Listen closely to your child when they speak of children they may like to play with at school or preschool. With young children, in teaching them social interaction and how to relate to other children, start with one or two children your child might like to play with. Check with these children’s parents and invite them over to play.

When inviting friends over, it is wise to plan activities such as going to the park, playing games outside or inside, viewing a favorite video or enjoying a favorite snack together. With young children, they are so happy with just the simple things. Too, the main issue you are focusing on is having your young children to get along with other children. I personally remember in having one child, friends were always in our home to provide socialization for our young son. It is such a wonderful relationship for parents of young children to come together. Our community is so family friendly.   

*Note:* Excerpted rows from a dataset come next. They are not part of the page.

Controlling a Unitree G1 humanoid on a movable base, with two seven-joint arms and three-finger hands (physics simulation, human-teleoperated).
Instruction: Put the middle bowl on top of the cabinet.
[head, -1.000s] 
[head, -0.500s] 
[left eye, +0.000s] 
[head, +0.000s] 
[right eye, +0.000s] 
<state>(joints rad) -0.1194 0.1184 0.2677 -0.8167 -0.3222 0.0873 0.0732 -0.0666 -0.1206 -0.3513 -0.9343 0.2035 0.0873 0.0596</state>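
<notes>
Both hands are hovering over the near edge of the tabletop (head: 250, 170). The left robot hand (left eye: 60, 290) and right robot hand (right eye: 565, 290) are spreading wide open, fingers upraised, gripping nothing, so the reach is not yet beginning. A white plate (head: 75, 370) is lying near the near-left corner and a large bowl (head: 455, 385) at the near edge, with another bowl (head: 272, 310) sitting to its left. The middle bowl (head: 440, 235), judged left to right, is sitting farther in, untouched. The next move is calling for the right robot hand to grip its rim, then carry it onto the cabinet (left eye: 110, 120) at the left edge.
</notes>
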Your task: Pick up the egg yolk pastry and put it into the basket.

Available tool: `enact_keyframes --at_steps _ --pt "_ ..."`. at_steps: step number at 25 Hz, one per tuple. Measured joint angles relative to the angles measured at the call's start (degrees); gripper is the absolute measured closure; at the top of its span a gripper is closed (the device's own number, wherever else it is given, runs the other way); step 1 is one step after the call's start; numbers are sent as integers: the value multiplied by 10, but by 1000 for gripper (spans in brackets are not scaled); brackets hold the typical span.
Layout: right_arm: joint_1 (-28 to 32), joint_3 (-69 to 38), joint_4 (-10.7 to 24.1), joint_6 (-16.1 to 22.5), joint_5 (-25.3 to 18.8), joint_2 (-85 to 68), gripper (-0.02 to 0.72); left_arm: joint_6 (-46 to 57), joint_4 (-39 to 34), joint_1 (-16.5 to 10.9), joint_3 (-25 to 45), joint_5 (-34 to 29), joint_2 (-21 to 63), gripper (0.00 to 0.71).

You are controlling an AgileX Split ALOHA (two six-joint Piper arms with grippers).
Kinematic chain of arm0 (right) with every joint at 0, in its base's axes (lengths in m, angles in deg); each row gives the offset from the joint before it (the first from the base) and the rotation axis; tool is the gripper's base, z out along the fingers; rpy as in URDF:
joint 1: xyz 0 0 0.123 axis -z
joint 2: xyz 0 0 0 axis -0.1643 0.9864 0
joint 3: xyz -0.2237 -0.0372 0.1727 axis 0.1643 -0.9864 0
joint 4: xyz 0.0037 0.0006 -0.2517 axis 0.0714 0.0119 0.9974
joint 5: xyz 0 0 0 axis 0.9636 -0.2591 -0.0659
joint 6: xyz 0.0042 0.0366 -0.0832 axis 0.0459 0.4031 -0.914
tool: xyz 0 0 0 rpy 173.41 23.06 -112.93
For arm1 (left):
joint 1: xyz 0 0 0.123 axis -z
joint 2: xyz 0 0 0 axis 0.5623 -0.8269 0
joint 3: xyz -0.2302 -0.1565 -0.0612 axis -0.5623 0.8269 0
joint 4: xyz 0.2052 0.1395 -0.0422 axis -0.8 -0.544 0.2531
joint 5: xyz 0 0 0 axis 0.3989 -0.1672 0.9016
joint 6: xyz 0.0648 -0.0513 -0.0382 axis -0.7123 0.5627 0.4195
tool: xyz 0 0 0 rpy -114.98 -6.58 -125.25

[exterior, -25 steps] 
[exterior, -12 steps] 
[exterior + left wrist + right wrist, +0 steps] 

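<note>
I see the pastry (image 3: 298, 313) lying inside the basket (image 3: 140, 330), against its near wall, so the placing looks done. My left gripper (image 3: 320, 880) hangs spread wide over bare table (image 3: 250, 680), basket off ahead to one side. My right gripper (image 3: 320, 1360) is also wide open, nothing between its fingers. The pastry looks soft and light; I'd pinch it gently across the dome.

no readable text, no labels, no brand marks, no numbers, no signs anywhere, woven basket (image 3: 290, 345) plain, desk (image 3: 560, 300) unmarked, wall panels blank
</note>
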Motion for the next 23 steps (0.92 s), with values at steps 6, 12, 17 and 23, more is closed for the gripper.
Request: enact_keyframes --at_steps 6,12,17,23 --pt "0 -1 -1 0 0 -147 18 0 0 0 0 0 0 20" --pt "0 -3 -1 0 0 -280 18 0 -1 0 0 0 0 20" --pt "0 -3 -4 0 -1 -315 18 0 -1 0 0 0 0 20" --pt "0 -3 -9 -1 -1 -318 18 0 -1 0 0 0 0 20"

With very young children it is necessary for parents to quietly oversee the play of young friends — especially if it is their first time to play. As a parent, you don’t want to dominate or control their play, but you mainly want to facilitate their play. Young children depend on routine and familiar activities. Try to do this in planning activities when a child comes over. Children perform and play well together when they know the routine and guidelines. I know in an early childhood classroom, children depend on and adhere to a schedule. Many of us as parents have to be a playmate ourselves in modeling how friends get along. Teachers and early childcare workers do this with young children all the time. This allows us to oversee to see where struggles might be and then we can guide and help our children.

Children consider their pets to be their friends. They play for hours with their furry friends such as dogs, cats, hamsters, etc.  Too, taking care of goldfish by feeding them as well as cleaning out their bowls helps to instill a sense of care and responsibility. Guiding children on how to take care of pets develops a sense of responsibility which is necessary in friendships.

With young children, remember play is their work — even in friendships. One important truth to teach young children is that they are very special and so are the friends they have.

A treasured friendship for all of us, young or old, is like a rainbow promise. Isn’t it nice to be unconditionally loved by a friend? It’s better than a pot of gold!